Saiu de casa ao lusco-fusco.

 

Desceu ao jardim

e sentou-se na sua pedra 

para ouvir a arte musical de cores e cotovias.

J. Alberto de Oliveira

 

26.11.20

POR UM CÊNTIMO DE SOL


Por um cêntimo de sol vou indo

impróprio de registo ou notícia.

 

Desço à rua de mala pronta.

Não perco o passo nem a fronte.

 

Desço à rua e faço a travessia

saudando a aragem e as sombras.

J. Alberto de Oliveira


21.11.20

SE EU ADORMECER



Se eu adormecer no ponto

mais sensível do sono


nunca digas adeus.

 

Deixa-me primeiro

inventar uma história.

 

Quero um feixe de frases a

por um cordel de sete nós.


Quero um feixe de frases


que tenham sido atadas

por sete fios de sol.

 

Também quero um aceno

ao alcance de tudo ou nada.

 

Um vadio aceno da mão

cheia de versos travessos.

J. Alberto de Oliveira

Imagem: Pablo Picasso

 

14.11.20

NA ÚLTIMA DOBRA


 


Na última dobra do linho

a hora que nos espera

 

apaga as coisas visíveis

e tira-nos o tubo do oxigénio.

 

Na última dobra do linho

morre-se deste modo:

 

simplesmente com falta

de oxigénio e de poesia.

J. Alberto de Oliveira



3.11.20

LUGARES INCERTOS


 


Se me perguntares a que horas eu volto para casa

eu direi que todas as horas são improváveis.

 

São lugares incertos os meus pontos de partida.

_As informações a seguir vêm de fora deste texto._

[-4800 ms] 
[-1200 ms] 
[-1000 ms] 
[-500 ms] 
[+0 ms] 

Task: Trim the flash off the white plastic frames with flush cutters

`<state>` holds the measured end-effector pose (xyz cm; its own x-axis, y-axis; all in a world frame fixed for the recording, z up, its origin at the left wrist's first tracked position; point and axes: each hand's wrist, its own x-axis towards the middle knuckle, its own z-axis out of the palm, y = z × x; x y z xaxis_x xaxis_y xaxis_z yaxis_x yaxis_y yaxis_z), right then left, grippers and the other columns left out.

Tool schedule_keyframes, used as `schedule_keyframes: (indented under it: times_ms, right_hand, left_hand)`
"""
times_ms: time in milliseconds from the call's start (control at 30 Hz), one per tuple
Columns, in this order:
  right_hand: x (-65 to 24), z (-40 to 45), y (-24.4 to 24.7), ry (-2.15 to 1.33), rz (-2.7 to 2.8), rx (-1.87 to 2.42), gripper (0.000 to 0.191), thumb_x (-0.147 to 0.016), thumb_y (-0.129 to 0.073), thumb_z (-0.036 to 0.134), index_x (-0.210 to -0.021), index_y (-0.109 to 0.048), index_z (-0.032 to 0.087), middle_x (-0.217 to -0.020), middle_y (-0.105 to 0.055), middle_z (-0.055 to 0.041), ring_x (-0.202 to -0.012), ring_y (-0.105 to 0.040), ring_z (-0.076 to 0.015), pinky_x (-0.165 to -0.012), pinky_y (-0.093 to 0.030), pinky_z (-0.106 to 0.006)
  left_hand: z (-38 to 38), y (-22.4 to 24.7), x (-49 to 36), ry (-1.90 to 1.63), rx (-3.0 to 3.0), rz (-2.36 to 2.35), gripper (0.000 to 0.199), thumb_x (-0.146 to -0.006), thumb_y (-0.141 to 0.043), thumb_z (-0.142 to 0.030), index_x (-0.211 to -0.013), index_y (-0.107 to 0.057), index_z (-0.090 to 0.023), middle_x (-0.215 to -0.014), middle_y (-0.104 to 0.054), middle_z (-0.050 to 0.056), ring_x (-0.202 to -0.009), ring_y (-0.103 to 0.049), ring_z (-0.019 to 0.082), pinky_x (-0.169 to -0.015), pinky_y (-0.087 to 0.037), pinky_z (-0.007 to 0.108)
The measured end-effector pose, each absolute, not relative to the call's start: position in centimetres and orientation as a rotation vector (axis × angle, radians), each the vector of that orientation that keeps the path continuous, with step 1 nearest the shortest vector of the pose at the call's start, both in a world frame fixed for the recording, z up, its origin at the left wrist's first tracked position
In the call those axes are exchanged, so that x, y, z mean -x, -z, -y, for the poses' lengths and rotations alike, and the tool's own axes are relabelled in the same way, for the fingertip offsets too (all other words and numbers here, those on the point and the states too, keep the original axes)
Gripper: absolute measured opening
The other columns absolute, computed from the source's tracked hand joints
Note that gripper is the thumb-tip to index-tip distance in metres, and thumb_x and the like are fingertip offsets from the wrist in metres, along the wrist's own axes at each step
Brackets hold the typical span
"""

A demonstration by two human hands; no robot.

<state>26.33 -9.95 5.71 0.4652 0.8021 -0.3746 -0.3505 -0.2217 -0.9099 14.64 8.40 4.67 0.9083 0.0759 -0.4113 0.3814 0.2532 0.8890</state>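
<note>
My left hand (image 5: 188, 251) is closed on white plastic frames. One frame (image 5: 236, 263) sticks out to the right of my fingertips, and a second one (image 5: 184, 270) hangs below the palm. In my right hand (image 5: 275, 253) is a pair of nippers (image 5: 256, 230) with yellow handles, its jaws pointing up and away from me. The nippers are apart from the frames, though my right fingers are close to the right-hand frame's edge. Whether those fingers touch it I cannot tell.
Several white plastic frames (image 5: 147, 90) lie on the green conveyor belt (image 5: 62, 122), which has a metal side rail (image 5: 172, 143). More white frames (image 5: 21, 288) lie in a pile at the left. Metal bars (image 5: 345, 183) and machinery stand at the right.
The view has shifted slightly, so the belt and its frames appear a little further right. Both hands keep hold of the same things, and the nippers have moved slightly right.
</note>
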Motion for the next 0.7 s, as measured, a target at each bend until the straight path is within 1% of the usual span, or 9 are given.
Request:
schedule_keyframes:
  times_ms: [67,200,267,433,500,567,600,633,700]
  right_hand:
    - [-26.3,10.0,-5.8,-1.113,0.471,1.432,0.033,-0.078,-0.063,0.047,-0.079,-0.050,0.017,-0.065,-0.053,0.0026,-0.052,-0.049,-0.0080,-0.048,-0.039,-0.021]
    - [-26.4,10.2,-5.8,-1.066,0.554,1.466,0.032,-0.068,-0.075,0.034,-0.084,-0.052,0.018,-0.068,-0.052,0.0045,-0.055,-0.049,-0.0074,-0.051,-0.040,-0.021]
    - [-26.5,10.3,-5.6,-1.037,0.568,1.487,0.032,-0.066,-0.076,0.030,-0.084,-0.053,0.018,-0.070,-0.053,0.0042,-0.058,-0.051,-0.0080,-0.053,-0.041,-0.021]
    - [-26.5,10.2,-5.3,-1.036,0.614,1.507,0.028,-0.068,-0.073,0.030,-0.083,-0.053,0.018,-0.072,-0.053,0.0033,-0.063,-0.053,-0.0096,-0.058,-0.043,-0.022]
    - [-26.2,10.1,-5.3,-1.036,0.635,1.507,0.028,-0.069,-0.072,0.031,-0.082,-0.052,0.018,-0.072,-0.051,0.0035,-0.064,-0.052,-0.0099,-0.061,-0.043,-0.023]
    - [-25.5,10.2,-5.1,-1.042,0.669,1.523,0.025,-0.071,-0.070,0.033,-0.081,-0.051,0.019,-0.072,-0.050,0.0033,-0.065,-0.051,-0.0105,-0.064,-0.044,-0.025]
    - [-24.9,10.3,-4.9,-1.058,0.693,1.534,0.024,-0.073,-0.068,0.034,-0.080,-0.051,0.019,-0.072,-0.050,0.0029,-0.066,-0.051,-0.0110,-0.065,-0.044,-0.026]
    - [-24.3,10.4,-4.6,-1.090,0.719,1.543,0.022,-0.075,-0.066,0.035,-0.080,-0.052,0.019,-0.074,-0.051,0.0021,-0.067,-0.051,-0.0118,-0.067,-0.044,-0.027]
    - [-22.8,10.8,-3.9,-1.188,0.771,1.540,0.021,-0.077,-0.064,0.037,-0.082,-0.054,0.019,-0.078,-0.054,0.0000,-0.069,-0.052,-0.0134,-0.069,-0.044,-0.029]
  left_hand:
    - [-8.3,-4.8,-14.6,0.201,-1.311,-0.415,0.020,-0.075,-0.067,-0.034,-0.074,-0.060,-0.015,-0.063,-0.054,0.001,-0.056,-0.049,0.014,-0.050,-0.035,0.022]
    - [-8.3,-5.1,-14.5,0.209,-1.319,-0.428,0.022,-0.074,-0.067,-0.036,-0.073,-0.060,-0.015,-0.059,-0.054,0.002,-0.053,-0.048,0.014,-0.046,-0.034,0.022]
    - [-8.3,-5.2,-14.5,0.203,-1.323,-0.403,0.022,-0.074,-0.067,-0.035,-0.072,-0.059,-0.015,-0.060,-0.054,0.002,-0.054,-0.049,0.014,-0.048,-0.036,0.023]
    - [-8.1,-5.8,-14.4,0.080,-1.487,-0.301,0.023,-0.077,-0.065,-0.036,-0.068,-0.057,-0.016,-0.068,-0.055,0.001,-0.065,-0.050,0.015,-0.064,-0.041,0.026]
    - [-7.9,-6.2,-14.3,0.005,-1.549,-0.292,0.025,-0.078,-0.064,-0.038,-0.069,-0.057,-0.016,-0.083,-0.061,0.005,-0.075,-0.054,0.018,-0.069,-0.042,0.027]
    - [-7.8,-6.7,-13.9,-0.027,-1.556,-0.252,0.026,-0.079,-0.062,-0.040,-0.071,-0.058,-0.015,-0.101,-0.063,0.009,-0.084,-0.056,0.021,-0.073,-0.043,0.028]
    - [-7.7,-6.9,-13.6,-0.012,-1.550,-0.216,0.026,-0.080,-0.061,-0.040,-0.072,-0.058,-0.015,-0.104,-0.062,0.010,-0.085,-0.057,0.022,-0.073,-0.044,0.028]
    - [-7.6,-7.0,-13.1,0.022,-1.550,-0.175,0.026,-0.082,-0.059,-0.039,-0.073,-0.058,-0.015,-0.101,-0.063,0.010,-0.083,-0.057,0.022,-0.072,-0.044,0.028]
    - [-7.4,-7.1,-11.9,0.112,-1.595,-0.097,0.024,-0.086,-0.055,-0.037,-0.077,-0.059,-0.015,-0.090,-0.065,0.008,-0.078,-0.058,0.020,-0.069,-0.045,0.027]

E demais a mais faço o caminho em bicos de pés.

 

Com os olhos afeitos ao escuro e ao silêncio macio.


J. Alberto de Oliveira


28.10.20

NOITE DE NASCER


 

Lunar e profunda era a noite

em que nasci dado ao mundo.

 

Suspensa a noite unia


o ar da luz

e o leite de beijos


aos murmúrios em desalinho.

 

De luxo 

era a noite dada


em lídimo nó

ao meu cordão umbilical.

J. Alberto de Oliveira

Fotografia: eclipse lunar (27/07/2018)  - Horácio Azevedo             


20.10.20

PARA SUBIR DEVAGAR



Para compreender o mundo, precisas de companhia equivalente

a sete medidas de farinha-triga com uma pequeníssima porção de fermento.

E, sobretudo, é necessário que evites o uso e abuso do quotidiano.

 

Lembra-te que os jogos de palavras azedam o convívio e a expectativa do sono.

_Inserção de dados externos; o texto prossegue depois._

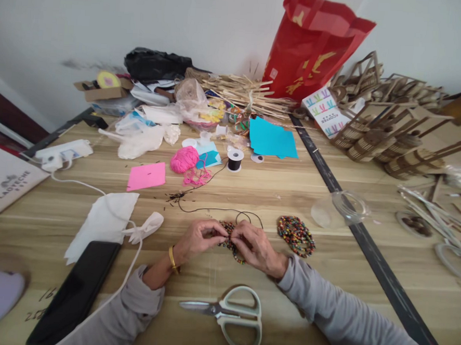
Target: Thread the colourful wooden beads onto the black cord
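Head view: left hand (pixel 200 239) and right hand (pixel 256 248) pinch closed, held item unclear, over beads (pixel 227 226); scissors (pixel 217 309) lie at six o'clock.

The box (pixel 4 166) left of your left hand (pixel 200 238) says LAOYECHE; the card (pixel 325 111) past your right hand (pixel 255 247) says COFFEE. Scribbles (pixel 47 294) on the table (pixel 291 322) look unclear.

Pale walls, wood-grain counter

Plain off-white wall (pixel 87 18) ahead of me, dark smudge (pixel 79 64) at left. Far side of my counter (pixel 288 181) sits near it. Grain runs roughly left-right; black strip (pixel 369 254) cuts diagonally across on my right. Dark reddish bars (pixel 8 104) far left. Light soft, fairly even.
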Demonstrator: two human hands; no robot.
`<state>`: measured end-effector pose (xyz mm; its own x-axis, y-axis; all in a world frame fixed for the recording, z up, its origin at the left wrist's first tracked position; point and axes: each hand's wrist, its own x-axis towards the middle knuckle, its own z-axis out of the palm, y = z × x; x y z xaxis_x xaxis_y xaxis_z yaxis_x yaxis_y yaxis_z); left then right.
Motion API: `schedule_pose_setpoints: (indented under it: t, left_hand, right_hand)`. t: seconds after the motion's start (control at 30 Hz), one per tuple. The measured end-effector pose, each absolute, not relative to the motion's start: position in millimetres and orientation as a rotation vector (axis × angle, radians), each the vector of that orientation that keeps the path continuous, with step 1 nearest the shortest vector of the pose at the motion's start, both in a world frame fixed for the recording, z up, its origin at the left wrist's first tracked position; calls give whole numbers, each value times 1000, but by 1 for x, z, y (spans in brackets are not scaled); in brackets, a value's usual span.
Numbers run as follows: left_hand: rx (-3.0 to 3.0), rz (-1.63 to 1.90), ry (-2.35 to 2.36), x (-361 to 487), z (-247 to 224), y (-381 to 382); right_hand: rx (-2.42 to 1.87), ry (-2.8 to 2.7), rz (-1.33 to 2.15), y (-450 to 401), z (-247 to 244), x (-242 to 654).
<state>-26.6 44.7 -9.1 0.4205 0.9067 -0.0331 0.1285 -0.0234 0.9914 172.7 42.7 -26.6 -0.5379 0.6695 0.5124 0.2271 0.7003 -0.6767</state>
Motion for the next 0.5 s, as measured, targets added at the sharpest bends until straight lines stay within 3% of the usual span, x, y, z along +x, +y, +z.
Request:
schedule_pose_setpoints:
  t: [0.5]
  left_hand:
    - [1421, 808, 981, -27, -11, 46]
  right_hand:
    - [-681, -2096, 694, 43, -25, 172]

Olha que há muitas escalas da beleza e da linguagem.

 

Para subir devagar, não esqueças que as escadas mais preciosas

são de madeira e suportam mal cargas pesadas.


J. Alberto de Oliveira

 

13.10.20

UMA CAMÉLIA


 

Não te afastes da frente

por mais que soprem os ventos.

 

A voz sem autor

é uma espécie de tela escura.

 

Não te corrompas

nem te iludas.

 

Uma camélia com tinta rubra  

fia mais fino que o mundo.


J. Alberto de Oliveira


3.10.20

S. FRANCISCO DE ASSIS


S. Francisco de Assis desafiou a morte com serenidade e louvor. Contrariamente à maioria dos humanos, que a olham “tão odiosa e terrível”, o Santo convidou-a a hospedar-se em sua casa: “Bem-vinda seja – dizia – a minha irmã morte”.

E, para o médico: “Coragem, irmão médico, não receies dizer-me que está próxima a minha morte, porque ela é para mim a porta da vida”.

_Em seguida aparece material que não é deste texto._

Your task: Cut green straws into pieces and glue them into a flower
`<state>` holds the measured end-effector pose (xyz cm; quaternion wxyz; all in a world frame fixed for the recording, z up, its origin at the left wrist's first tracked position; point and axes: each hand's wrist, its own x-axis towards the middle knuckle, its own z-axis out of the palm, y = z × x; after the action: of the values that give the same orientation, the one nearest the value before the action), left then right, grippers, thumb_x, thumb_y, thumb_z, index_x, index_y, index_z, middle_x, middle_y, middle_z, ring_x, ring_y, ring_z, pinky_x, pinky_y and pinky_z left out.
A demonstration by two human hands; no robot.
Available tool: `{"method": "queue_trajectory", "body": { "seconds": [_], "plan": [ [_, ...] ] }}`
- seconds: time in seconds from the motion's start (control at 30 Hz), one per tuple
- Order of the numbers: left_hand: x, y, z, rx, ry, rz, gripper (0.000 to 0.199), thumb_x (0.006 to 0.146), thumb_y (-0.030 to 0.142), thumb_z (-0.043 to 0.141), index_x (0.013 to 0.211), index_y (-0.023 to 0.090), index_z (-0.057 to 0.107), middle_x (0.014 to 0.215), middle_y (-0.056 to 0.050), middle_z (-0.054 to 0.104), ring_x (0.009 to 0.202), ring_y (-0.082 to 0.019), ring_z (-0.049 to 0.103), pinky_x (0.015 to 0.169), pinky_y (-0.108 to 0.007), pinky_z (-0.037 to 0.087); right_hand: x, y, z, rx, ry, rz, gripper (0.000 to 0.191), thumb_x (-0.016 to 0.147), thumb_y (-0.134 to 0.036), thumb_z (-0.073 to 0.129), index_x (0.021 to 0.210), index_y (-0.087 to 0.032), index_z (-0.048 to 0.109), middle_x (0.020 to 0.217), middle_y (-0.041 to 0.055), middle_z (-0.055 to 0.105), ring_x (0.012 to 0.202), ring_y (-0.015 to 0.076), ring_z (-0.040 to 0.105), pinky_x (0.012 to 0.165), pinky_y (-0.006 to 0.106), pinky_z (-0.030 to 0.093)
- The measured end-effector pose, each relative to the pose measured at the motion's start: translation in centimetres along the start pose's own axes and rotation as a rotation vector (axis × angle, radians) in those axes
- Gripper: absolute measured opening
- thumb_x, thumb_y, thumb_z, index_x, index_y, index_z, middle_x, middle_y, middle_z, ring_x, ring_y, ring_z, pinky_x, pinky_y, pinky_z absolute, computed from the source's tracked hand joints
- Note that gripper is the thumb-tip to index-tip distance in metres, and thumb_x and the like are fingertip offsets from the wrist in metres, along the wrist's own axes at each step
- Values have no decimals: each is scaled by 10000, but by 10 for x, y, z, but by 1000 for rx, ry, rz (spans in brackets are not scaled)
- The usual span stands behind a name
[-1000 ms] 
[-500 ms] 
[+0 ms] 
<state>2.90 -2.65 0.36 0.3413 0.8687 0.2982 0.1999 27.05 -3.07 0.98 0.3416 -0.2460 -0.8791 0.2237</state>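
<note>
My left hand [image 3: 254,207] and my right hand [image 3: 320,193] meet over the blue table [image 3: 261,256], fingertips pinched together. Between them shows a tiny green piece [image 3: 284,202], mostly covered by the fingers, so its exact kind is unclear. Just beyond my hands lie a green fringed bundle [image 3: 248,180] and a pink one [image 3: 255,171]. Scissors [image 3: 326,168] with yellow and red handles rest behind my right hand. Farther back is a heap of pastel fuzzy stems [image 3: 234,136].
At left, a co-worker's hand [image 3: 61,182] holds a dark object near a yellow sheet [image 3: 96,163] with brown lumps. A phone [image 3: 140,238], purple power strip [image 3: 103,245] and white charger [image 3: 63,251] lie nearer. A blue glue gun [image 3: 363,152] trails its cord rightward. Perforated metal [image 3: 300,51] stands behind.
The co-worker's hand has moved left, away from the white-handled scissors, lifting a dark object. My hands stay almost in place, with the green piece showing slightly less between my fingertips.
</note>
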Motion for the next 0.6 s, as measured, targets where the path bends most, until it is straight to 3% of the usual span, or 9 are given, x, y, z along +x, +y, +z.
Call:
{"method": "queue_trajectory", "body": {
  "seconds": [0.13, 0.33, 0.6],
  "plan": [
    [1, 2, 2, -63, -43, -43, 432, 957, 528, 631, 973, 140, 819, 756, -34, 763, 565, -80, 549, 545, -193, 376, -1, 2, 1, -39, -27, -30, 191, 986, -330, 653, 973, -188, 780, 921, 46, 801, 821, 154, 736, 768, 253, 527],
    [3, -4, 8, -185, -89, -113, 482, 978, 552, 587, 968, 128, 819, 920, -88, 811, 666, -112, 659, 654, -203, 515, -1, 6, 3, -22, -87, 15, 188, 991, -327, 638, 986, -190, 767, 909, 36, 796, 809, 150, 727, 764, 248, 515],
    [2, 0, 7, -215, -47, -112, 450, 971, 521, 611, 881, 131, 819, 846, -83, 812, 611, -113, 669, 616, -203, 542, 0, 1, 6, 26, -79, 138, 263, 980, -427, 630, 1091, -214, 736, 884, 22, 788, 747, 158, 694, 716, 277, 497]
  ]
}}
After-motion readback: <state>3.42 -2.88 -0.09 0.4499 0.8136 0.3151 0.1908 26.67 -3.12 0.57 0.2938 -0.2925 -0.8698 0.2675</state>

E para os irmãos: “Quando me virdes entrar em agonia, outra vez nu me haveis de estender no chão, como anteontem, e assim morto, deixai-me jazer o tempo que levaria um homem a percorrer folgadamente uma milha”. (2 Celano, 217)

Possivelmente o tempo que vai da terra à eternidade é o mesmo que demora um homem a fazer a pé 1.609,344 metros, isto é, uma milha.